UKRI SBE0084
Written evidence submitted by the UKRI Interdisciplinary Circular Economy Centre for Mineral-based Construction Materials
The UKRI Interdisciplinary Circular Economy Centre for Mineral-based Construction Materials (ICEC-MCM) is an academic research centre hosted jointly by UCL, the University of Leeds, Loughborough University, University of Sheffield, Lancaster University, Imperial College and the British Geological Survey. It is supported by 25 world-class investigators and more than 40 industry partners. With a focus on built environment infrastructure, the ICEC-MCM aims to develop a better understanding of materials flows and impacts, and systems and technologies for more efficient use and recovery of mineral resources, to reduce UK construction minerals extraction and the generation of mineral waste.
The ICEC-MCM is funded by UKRI and EPSRC through the Strategic Priorities fund and is led by Prof Julia Stegemann (UCL).
The following individuals contributed to this submission:
Our management of the built environment has major social and economic impacts. Sustainability is not limited to concerns with climate change, and the built environment is associated, for example, with significant destruction of natural habitats[1]. The government’s net zero commitment provides an opportunity to change the way we build, use, repurpose and deconstruct the built environment to better meet the joint needs of the diverse aspects of the environment, economy and society, focussing not only on the materials consumed but also whole life performance. Such an approach could embed systems thinking, circular economy approaches.
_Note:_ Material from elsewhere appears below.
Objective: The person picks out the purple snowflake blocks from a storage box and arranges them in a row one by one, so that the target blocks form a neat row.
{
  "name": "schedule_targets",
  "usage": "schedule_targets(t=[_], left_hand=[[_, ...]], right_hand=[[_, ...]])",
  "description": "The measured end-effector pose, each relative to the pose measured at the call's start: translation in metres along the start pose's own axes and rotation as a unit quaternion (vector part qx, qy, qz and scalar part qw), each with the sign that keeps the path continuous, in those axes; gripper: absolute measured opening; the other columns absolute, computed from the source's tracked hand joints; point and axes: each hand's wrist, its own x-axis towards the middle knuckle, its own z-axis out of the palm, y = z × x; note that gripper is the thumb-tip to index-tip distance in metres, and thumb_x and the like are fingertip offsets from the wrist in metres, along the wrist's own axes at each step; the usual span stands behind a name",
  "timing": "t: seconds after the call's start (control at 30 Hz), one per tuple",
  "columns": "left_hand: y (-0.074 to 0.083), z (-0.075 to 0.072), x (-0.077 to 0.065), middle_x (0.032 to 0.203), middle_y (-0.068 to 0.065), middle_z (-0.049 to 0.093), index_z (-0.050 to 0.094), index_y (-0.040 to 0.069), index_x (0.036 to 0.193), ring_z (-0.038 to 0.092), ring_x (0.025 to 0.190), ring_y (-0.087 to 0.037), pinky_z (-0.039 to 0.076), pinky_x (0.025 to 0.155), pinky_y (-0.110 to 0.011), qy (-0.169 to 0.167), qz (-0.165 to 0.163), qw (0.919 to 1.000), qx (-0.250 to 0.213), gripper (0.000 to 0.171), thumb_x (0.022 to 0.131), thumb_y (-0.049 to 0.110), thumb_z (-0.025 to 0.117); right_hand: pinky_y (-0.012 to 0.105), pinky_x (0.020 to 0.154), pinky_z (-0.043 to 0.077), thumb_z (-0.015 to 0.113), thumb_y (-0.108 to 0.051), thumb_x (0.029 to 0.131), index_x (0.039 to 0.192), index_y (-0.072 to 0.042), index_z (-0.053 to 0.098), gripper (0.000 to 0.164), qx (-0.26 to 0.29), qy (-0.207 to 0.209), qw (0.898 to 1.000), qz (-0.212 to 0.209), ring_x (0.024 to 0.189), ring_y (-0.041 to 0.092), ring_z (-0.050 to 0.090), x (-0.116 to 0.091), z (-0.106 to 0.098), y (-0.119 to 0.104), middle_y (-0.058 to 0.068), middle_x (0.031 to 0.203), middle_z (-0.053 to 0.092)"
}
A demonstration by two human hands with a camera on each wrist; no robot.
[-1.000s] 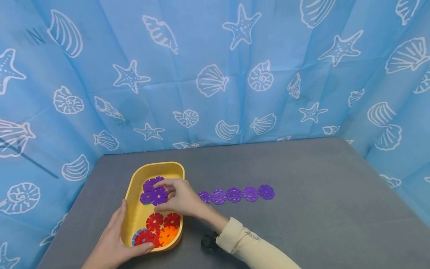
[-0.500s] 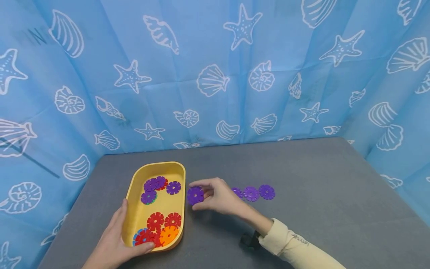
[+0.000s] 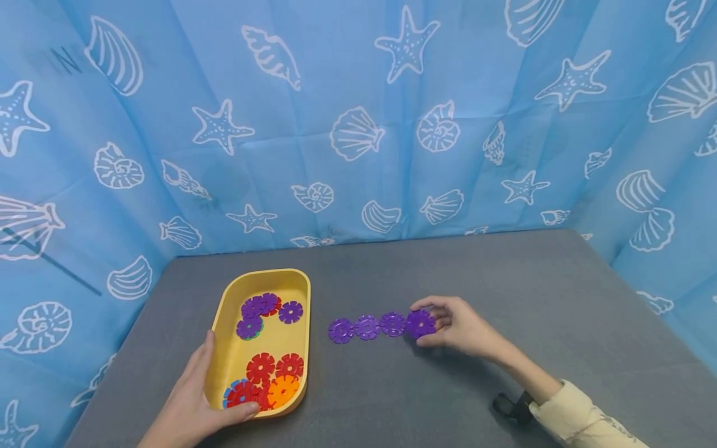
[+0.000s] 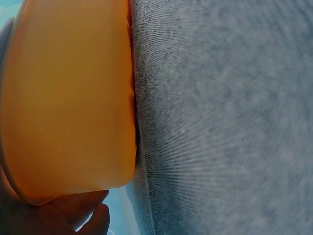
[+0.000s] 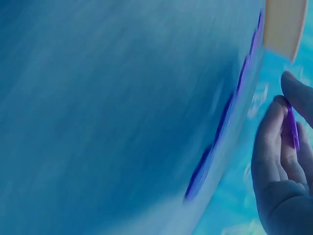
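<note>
My right hand (image 3: 462,323) pinches a purple notched disc (image 3: 420,324), shaped like a flower, between thumb and fingers. It hangs over the right part of a row of purple discs (image 3: 367,327) on the table, covering some of them. In the right wrist view the held disc (image 5: 293,126) appears edge-on, clear of the row below. At the left, my left hand (image 3: 193,398) grips the yellow bin (image 3: 307,348), fingers along its left side and thumb over the near rim. The left wrist view shows the bin's wall (image 4: 68,98) close up.
Inside the bin lie more purple discs (image 3: 290,312), red discs (image 3: 261,368) and an orange disc (image 3: 282,391), with blue and green edges showing. The grey table (image 3: 549,292) extends right, and a blue shell-print curtain (image 3: 347,193) hangs behind it.
My right hand has lifted the purple disc out of the bin and carried it right, over the row's right part. My left hand stays on the bin.
</note>
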Motion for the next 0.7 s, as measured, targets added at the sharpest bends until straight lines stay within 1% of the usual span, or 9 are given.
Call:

Decisions about the sustainability of different options are difficult to make intuitively, but life cycle assessment (LCA), which considers “cradle-to-grave" environmental impacts, is a quantitative tool that can be used to compare the sustainability of different options. The Committee on Climate Change Sixth Carbon Budget recommends that government should work towards introducing a mandatory minimum whole-life carbon standard for both buildings and infrastructure.[2]
It is important that LCA is conducted in a transparent, auditable manner, so that impacts of any assumptions, e.g., about the underlying data, or aspects that have been included, are clearly apparent.
It is tempting to categorise different materials as more or less sustainable, but it is important to also consider the performance of materials in different circumstances and their suitability for different applications as well as the materials themselves. For example, using timber in small buildings may lead to lower overall embodied carbon, but for larger structures, much greater quantities of timber are required to achieve the same levels of strength provided by other materials (such as steel or concrete). Comparison of the CO2eq emissions and other aspects of sustainability of materials in a particular application requires transparent, systematic, quantitative assessment, e.g., through the use of Life Cycle Assessment (LCA).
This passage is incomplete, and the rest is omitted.